Stakeholder Pensions (SHP's)
SHP's have been available since April 2001. In many ways similar to personal pensions, these are designed to have low charges and extreme flexibility.For a pension to be classified as a SHP it must met standards laid down by the government. 

Occupational Pensions
Often called ‘executive’ pensions, these are established by the employer to provide a retirement fund for employees or directors. Members of the scheme may choose their own retirement date usually between ages 55 and 75 and are subject to Inland Revenue limits and scheme rules. The accumulated fund may be taken partly as a tax-free cash lump sum with the rest being used to ‘buy’ an income.

Annuities
An annuity is an income, usually for life, which is bought from an insurance company, usually with the proceeds of a pension fund. The fund may be used to buy an annuity at any time between the age of 55 and 75. Annuity income may be paid either on a level basis or with a built in increase to take into account rises in the cost of living. Payments may be guaranteed for a certain period of time, ensuring a continuing income, during the guaranteed period, to the estate upon death. Provision may also be made for a lesser income to be paid to spouse or dependants upon death. ‘Lifestyle’ or ‘impaired life’ annuities may be offered to some people who have a reduced life expectancy due to ill health or habits such as smoking etc.

Phased Retirement
This is a flexible facility whereby the pension plan may be divided into segments which may be individually ‘encashed’ to provide a combination of tax-free cash lump sum and annuity at any time between ages 55 and 75. 

Pension Fund Withdrawal
Often called ‘pension drawdown’ this enables the maximum tax-free cash lump sum to be taken at retirement but delays the purchase of an annuity. The residual fund will remain invested and produces income by way of encashing part of the fund subject to minimum and maximum limits set by the Government. At age 75 the remaining fund is used to buy an annuity.
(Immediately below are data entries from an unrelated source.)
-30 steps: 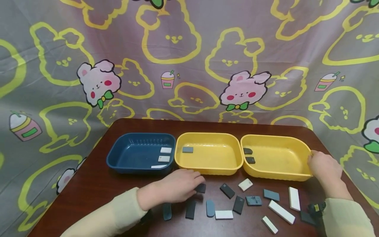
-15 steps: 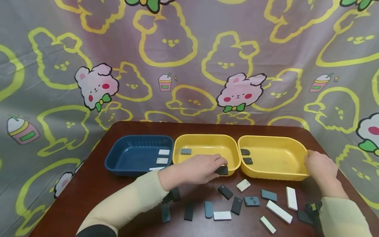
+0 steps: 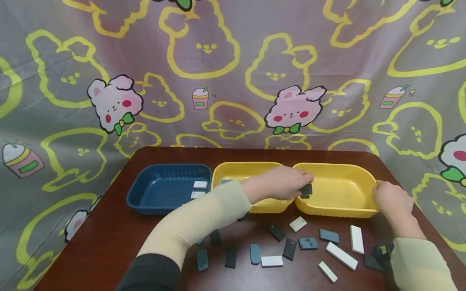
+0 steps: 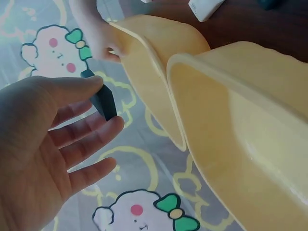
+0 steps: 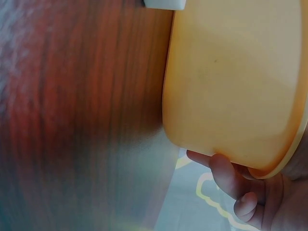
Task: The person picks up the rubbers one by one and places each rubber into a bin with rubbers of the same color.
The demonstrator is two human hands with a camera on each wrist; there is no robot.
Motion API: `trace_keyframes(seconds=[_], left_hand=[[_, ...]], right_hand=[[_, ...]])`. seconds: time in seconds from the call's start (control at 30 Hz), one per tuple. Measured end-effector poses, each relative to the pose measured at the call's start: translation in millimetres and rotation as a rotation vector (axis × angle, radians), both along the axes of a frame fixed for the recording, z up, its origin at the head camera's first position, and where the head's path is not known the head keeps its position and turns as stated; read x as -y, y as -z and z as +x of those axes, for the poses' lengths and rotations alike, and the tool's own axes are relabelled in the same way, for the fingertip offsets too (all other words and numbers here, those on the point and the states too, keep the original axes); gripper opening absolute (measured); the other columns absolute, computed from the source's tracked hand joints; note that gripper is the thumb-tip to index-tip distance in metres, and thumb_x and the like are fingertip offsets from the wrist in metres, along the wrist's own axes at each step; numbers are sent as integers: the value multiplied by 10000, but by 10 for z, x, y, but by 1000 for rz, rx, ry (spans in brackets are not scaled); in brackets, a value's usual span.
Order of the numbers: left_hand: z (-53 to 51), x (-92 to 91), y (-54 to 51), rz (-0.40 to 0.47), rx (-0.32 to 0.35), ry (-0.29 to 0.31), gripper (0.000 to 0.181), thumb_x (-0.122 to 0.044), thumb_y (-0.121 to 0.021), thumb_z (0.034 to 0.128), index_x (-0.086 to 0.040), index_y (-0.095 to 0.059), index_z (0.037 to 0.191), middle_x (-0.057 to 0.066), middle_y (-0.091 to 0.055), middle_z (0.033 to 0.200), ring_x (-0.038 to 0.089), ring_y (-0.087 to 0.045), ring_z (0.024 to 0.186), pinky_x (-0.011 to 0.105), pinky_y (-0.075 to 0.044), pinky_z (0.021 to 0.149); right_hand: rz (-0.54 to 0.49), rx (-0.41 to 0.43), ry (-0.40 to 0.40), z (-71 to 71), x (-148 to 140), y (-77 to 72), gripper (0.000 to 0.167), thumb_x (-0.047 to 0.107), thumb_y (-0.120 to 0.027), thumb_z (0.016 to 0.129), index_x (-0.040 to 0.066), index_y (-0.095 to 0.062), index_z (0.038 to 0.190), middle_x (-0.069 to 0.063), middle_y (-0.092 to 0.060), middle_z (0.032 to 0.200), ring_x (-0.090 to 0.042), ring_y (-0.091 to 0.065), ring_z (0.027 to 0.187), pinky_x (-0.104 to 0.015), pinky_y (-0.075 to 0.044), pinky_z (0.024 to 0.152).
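In the head view the left hand [image 3: 282, 182] is over the left end of the right yellow bin [image 3: 340, 190], pinching a dark block [image 3: 306, 189]. The left wrist view has that dark block [image 4: 104, 100] between thumb and fingertips of the left hand [image 4: 62, 130], the other fingers spread. At the bin's far right end, the right hand [image 3: 394, 204] grips the rim. From the right wrist view, fingers of the right hand [image 5: 255, 192] curl against the end wall of the yellow bin [image 5: 231, 86].
A blue bin [image 3: 153, 206] with white blocks stands at the left, beside a middle yellow bin [image 3: 269, 207] partly covered by the left arm. White, black and blue-grey blocks lie on the brown table [image 3: 94, 230] in front. A patterned cloth [image 3: 233, 48] hangs behind.
The left hand has picked up a dark block from the table and carried it rightward across the middle bin to the right yellow bin. The right hand has kept its grip on the rim.
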State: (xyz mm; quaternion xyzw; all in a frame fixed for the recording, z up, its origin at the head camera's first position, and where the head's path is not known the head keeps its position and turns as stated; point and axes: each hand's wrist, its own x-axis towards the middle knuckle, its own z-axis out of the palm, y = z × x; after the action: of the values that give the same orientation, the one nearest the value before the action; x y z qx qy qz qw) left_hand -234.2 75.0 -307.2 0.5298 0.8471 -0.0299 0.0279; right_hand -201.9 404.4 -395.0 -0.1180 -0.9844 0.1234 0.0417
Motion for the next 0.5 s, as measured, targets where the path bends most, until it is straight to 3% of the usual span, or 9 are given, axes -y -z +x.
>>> trace_keyframes(seconds=[0.1,0.27,0.5], left_hand=[[-47,-196,28,-41,10,-33,391,-278,-646,937,-155,-479,1268,-49,-532,1049,96,-535,895,207,-463,774],[-98,-471,129,-96,45,-70,484,-205,-611,960,-207,-437,1413,-56,-548,1248,92,-536,1054,199,-441,868],[-114,-694,331,-176,31,-82,330,-197,-587,973,-242,-524,1294,-79,-586,1100,85,-535,960,193,-424,828]], right_hand=[[-3,0,1,-2,-9,-18,296,158,-396,981,-101,-534,1014,-160,-492,667,-345,-475,629,-445,-378,506],[-4,-1,3,0,-5,-31,290,155,-400,980,-99,-534,1018,-144,-481,657,-340,-469,635,-439,-377,511],[-7,8,3,-4,8,-2,295,154,-409,983,-112,-522,1043,-146,-478,660,-335,-466,630,-437,-382,514]])
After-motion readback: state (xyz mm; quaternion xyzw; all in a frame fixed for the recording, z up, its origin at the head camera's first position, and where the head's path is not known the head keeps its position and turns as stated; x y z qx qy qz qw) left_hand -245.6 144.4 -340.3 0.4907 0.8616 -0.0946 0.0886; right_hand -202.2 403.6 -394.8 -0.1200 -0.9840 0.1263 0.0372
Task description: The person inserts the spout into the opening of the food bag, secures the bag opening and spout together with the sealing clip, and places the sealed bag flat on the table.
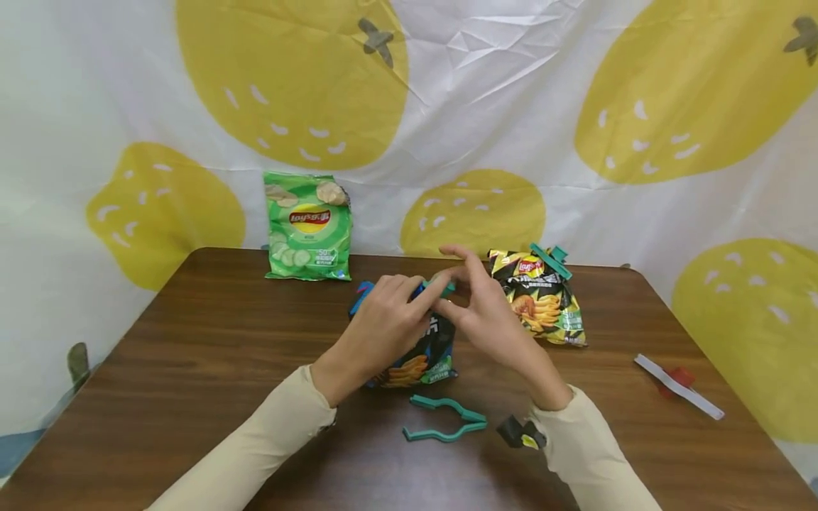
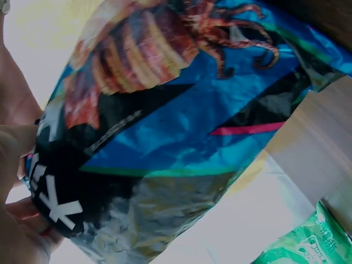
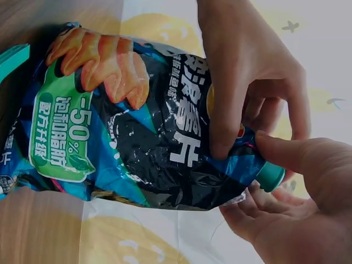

Emergency Budget 22nd June 2010. It is proposed that the requirement to take an income at age 75 will be removed from 2010/11. Legislation will be introduced in the Finance Bill 2010 and, in the interim, the limit will be raised to age 77.

This summary in no way constitutes the complete explanation of pension plans or how they may suit you. For further details of pension plans and how these may help your personal circumstances please seek independent advice.